→ **Work request**
Copy every entry word for word. Skip the pictures.

== Segment start ==

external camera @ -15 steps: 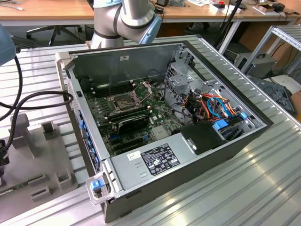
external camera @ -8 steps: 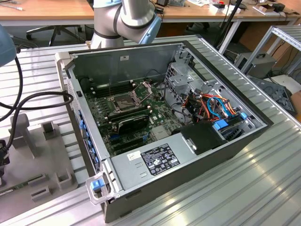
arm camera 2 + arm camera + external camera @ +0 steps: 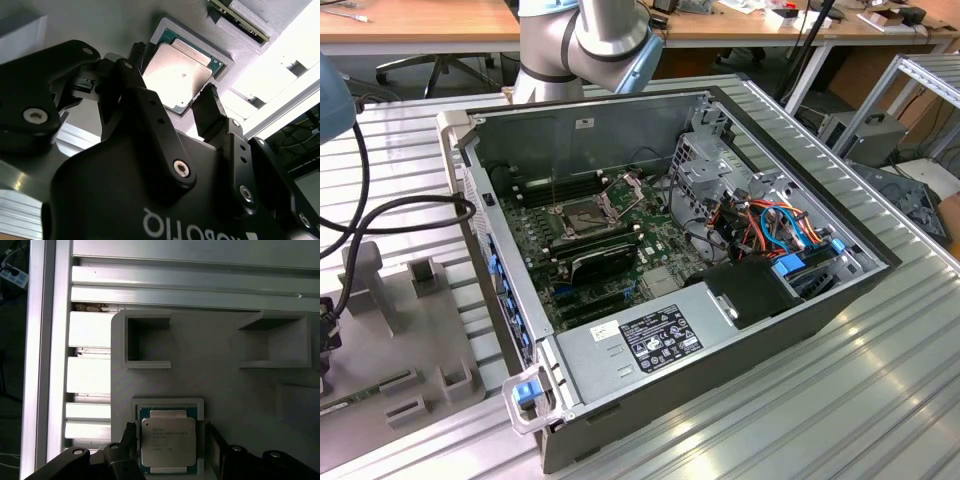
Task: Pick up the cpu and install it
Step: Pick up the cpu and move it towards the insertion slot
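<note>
Fingers (image 3: 214,444) of the gripper (image 3: 170,434) are held apart, and the cpu (image 3: 167,446) is seen between them, laid flat in a square recess of the grey holder plate (image 3: 225,390). Contact cannot be told.

A ribbed metal table (image 3: 880,400) carries two things: an open computer case (image 3: 720,390) near its middle and, just beside it toward the exterior view's left, a flat grey holder (image 3: 420,340) (a moulded plate with raised blocks and square pockets).
</note>
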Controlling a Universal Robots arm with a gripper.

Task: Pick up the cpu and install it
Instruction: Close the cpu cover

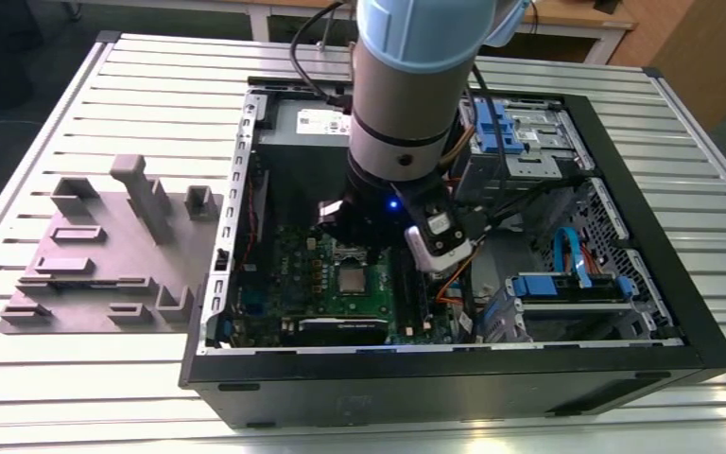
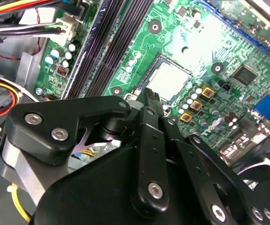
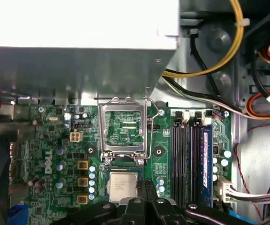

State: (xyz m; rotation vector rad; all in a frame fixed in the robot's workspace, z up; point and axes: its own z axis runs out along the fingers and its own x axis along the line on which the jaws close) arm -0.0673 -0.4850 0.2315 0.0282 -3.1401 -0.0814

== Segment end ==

→ **Solution to this exercise**
external camera @ -15 steps: 
external camera @ -8 steps: 
arm camera 2 + arm camera + external camera @ +0 steps: 
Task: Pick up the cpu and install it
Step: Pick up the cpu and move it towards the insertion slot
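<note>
Fingers (image 3: 214,444) of the gripper (image 3: 170,434) are held apart, and the cpu (image 3: 167,446) is seen between them, laid flat in a square recess of the grey holder plate (image 3: 225,390). Contact cannot be told.

A ribbed metal table (image 3: 880,400) carries two things: an open computer case (image 3: 720,390) near its middle and, just beside it toward the exterior view's left, a flat grey holder (image 3: 420,340) (a moulded plate with raised blocks and square pockets).
</note>
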Controlling a Universal Robots arm with a gripper.

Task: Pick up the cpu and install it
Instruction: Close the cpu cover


State: (xyz m; rotation vector rad; all in a frame fixed in the robot's workspace, z up; point and axes: its own z axis runs out along the fingers and its own x axis along the line on which the jaws close) arm -0.0673 -0.4850 0.2315 0.0282 -3.1401 -0.0814

The exercise is now done.